So, having a baby is hard. Ok, wait having the baby wasn’t the hard part…caring for the baby is.

I dropped my parents off at the airport early Monday morning and basically haven’t stopped crying since. I can’t believe I was actually excited for how life alone (during the weekdays) with a newborn would be because now that I’m experiencing it, I am:

  • exhausted
  • in pain (mental/physical/you name it)
  • sad
  • angry (yes, there are those fleeting moments)
  • depressed
  • tired
  • tired
  • tired

Babies are HARD WORK. I think doing 100 consecutive burpees would be an easier task- seriously. Or having an insane hangover. Easy compared to making sure the baby is dry, fed, and happy. Yeah yeah, I am SUPER grateful for having this tiny little human and yeah I think he is the most gorgeous, perfect little dude and wouldn’t have it any other way, but WOOF.

Another thing? I’m dying to have anything non-baby related in my life. You know, to feel….normal. Maybe I’ll have more fitness related things to chat about once I start working out again? And alcohol is at a minimum since the kid eats ALL.THE.DAMN.TIME. He’s a tank. Did I mention that he is 4 weeks old and already past 10 lbs?
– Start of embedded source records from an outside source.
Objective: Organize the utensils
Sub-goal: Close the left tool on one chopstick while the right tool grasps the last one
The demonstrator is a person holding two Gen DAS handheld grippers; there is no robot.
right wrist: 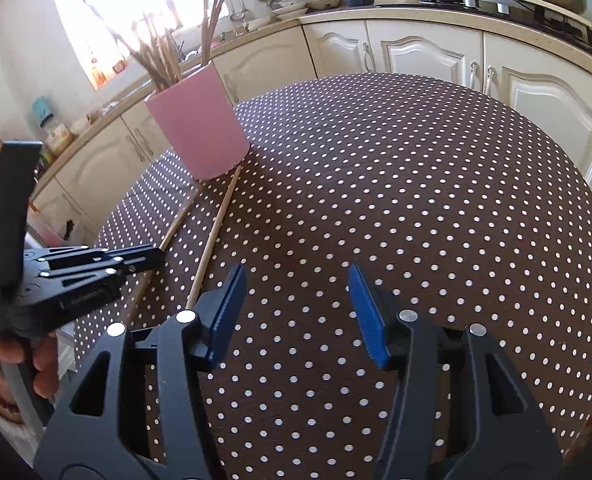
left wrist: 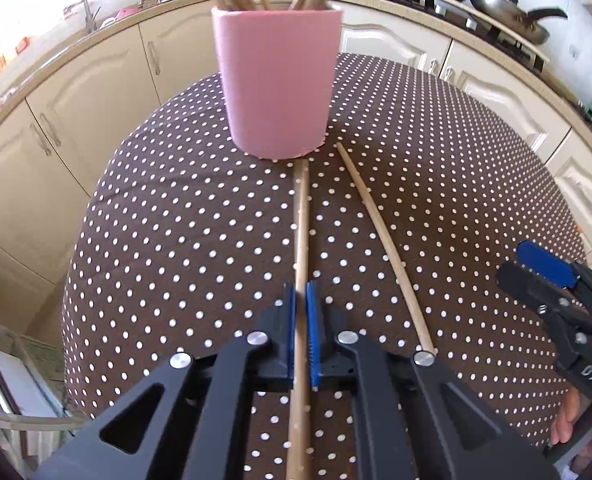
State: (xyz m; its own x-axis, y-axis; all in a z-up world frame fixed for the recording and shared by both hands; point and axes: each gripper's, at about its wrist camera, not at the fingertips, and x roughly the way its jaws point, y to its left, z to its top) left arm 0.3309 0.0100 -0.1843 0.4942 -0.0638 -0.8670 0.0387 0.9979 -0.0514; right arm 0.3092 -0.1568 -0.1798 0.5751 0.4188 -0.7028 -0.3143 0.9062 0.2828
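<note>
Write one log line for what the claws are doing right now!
left claw: shut on chopstick | right claw: open, empty | second chopstick: on table | pink cup: holds more chopsticks

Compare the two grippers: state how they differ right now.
The left gripper is closed on a chopstick lying on the table; the right gripper is wide open, holding nothing. The left points at the pink cup; the right faces bare tablecloth. Both have blue pads.
</note>
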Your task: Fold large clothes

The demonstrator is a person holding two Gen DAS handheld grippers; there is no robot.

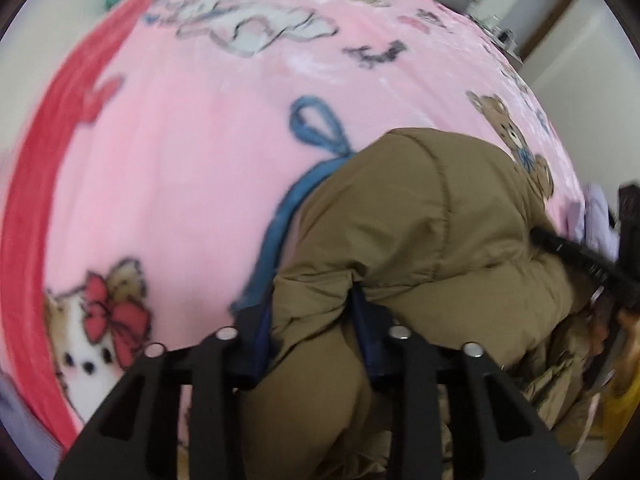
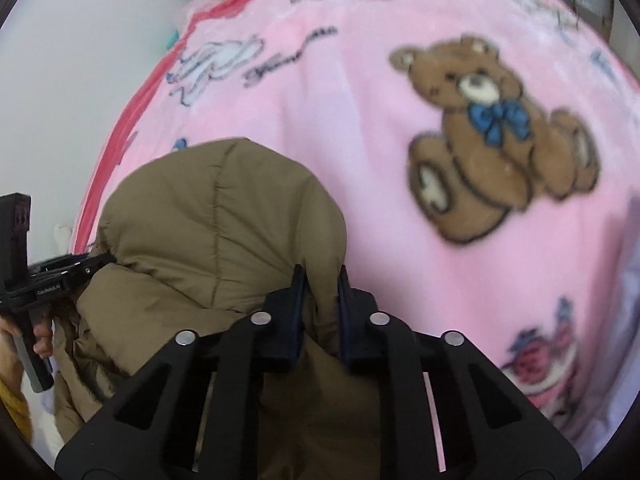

CHUNK

Great, now I’m looking at him in his bouncy seat and I’m starting to cry. Cry because I love him so much and cry because he is driving me crazy. Cry because he is so freaking adorable and HAS DIMPLES; cry because I don’t want to hold him for 8 hours straight because that’s the only time he won’t cry. Cry because I don’t know why he’s crying. Basically, lots of crying.

On a positive note, I’ve met with a lactation consultant 2x now and she has helped me correct my form which has made the feedings much easier. Plus, I mentioned to her that I loved the pillow they have in the room, and she gave me the number of the place where they are specially made so I picked one up ASAP and it is so much more comfortable than the Boppy.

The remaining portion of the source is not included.